From a supply chain perspective, this post-summit readout is critical along five axes. First, China's stated interest in buying more American oil raises the question of how much the composition of China's roughly 11 million barrels/day of oil imports (the world's largest) — currently dominated by Russia, Saudi Arabia, Iraq and the UAE — could shift toward US WTI (Permian/Bakken) lines; gains are likely for ConocoPhillips, EOG, Chevron and ExxonMobil's Corpus Christi/LOOP/Beaumont export terminals and for VLCC/Suezmax tanker fleet utilisation. Second, the line opposing the militarisation of the Strait of Hormuz and the charging of fees for its use signals the limit within the Iran-China energy-financing partnership — it could make it economically harder for Tehran to obtain Chinese support for its 1,000+ shadow-fleet tanker operations; it is a downward signal for the share of Chinese involvement in Iranian oil sales via the CIPS alternative to SWIFT. Third, under the heading of more Chinese investment into the US, alongside the Board of Investment discussion, integration of players such as BYD, Geely and CATL via brownfield investment/JV/technology licensing on the Mexico-Texas axis is opening incrementally — meanwhile Türkiye's role as a Customs-Union-based transit production base for the EU is expected to continue in the medium term. Fourth, the fentanyl pact is concrete documentation that narco-supply chains have moved onto the international diplomatic plane — a tightening of Chinese export controls over precursors such as 4-piperidinone, mephedrone and hydrochloride precursors on the China → Mexican cartels (Sinaloa, CJNG) → US route will deepen US-side coordination across the FDA + DEA. Fifth, the 24 September White House calendar lets global markets price in a 4-month "under-the-table normalisation" window; from a Türkiye perspective, the easing of global trade tensions implies indirect gains for automotive exporters (Ford-Otosan, Tofaş, Toyota Türkiye), textiles/apparel exporters, and white-goods makers (Arçelik/Vestel) via container freight + insurance-premium relief.


Key Takeaways:
1. White House readout following the Trump-Xi Beijing summit: leaders agreed that the Strait of Hormuz should remain open for the free flow of energy.
2. Xi voiced opposition to the militarisation of the Strait and to fees being charged for its use; he expressed China's interest in buying more American oil to reduce its dependence on the Strait.
3. Both countries agreed that Iran can never have nuclear weapons.
4. Progress will be sustained on increasing China's agricultural purchases from the US and on ending the flow of fentanyl precursors into the US.
5. Trump invited Xi to the White House on 24 September; Xi said "China and the US must be partners, not rivals"; the key to bilateral relations is mutual respect.
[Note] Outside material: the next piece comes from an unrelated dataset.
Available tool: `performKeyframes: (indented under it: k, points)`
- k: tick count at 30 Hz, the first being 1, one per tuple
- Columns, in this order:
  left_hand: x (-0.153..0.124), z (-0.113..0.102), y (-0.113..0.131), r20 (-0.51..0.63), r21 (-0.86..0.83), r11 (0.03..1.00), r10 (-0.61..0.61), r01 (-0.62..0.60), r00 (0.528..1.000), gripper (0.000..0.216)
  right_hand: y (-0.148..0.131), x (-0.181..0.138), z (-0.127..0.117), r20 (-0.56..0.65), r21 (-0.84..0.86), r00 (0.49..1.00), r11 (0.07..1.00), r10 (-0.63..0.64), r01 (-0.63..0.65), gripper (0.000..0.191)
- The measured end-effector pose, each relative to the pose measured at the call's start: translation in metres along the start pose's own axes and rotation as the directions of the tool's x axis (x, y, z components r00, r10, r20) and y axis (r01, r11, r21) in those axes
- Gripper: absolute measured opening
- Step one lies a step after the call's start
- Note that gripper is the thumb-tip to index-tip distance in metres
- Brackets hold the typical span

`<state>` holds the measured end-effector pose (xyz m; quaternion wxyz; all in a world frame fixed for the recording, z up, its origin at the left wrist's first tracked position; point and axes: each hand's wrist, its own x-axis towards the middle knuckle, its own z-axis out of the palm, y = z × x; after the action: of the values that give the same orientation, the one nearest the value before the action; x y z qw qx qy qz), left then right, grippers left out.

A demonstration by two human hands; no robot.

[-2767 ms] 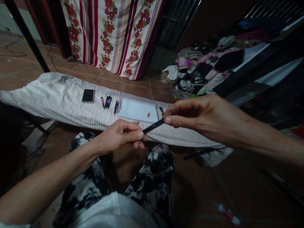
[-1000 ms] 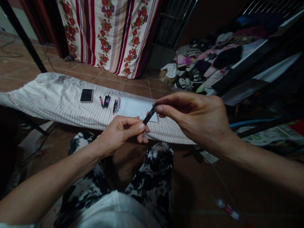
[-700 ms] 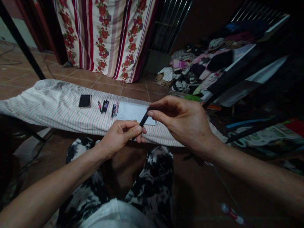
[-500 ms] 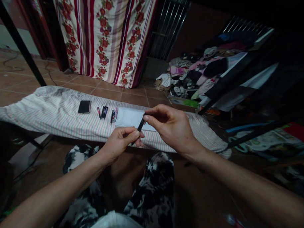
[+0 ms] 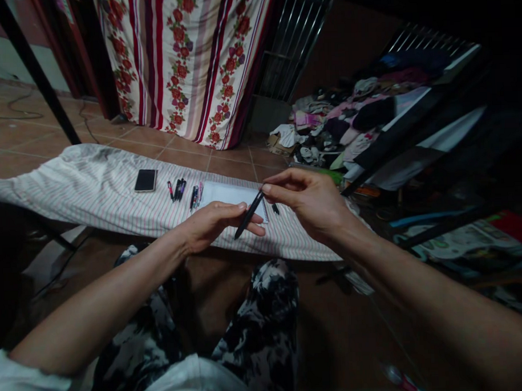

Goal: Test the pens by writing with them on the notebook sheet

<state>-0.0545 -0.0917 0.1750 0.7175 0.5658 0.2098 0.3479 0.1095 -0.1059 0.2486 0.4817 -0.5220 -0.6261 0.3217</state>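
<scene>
A slim black pen (image 5: 247,219) slants down to the left above the bench, its upper end pinched between the thumb and fingertips of my right hand (image 5: 316,199). Behind the pen's lower part are the stretched fingers of my left hand (image 5: 214,223), whose thumb is lifted off it. Whether those fingers touch the pen, I cannot tell. Below both hands lies a spiral notebook (image 5: 226,192) with a blank page up, partly covered by them. A short black object (image 5: 274,208), perhaps a pen or a cap, rests just right of the notebook.
A striped cloth (image 5: 106,189) covers the narrow bench. On it lie a phone (image 5: 146,180) and several pens (image 5: 179,190), with more pens (image 5: 196,196) beside the notebook. My knees (image 5: 275,280) are under the near edge. A clothes pile (image 5: 335,119) stands at the back right.
My left hand has loosened its pinch, and its fingers have straightened. The pen, in my right hand, has shifted right and slightly up. More of the notebook's spiral edge shows.
</scene>
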Motion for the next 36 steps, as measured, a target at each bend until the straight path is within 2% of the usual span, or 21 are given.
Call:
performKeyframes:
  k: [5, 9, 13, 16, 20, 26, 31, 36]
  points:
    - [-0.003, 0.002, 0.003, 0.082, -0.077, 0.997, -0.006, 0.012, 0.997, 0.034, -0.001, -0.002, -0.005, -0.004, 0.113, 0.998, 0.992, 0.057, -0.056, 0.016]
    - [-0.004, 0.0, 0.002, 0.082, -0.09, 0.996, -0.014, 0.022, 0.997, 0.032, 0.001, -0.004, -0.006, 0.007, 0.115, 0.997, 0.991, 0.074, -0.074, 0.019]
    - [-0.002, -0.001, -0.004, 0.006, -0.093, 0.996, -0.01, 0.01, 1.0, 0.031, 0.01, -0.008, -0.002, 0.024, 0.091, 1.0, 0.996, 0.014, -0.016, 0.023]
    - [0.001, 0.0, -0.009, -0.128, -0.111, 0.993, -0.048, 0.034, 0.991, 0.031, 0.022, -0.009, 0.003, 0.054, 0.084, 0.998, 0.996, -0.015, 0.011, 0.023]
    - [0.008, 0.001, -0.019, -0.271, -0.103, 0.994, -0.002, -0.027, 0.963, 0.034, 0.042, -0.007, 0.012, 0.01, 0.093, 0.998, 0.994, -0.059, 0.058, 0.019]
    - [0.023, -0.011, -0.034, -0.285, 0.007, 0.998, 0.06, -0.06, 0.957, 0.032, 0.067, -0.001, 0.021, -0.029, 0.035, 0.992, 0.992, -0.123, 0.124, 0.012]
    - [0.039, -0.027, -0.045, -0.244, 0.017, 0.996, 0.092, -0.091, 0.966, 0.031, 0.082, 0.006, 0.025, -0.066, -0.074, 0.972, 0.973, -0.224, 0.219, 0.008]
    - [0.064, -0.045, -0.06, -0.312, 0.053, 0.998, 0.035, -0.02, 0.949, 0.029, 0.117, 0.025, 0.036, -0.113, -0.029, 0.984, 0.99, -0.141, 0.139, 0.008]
6. The meeting was also attended by executives of large US-based companies; expanding US business access to the Chinese market and increasing Chinese investment in US industry were discussed.
7. Supply chain impact: gains for China's WTI oil purchases (ConocoPhillips/EOG/Chevron + Corpus Christi/LOOP/Beaumont terminals + VLCC/Suezmax) + erosion signal for the Iran shadow-fleet financing chain + opening of Chinese investment (BYD/Geely/CATL) on the Mexico-Texas axis while Türkiye's EU-CU transit production-base role continues in the medium term + tightening of the fentanyl narco-supply chain (FDA+DEA coordination) + indirect freight + insurance-premium relief gains for Turkish automotive/textiles/white-goods exporters within the 4-month "under-the-table normalisation" window to 24 September.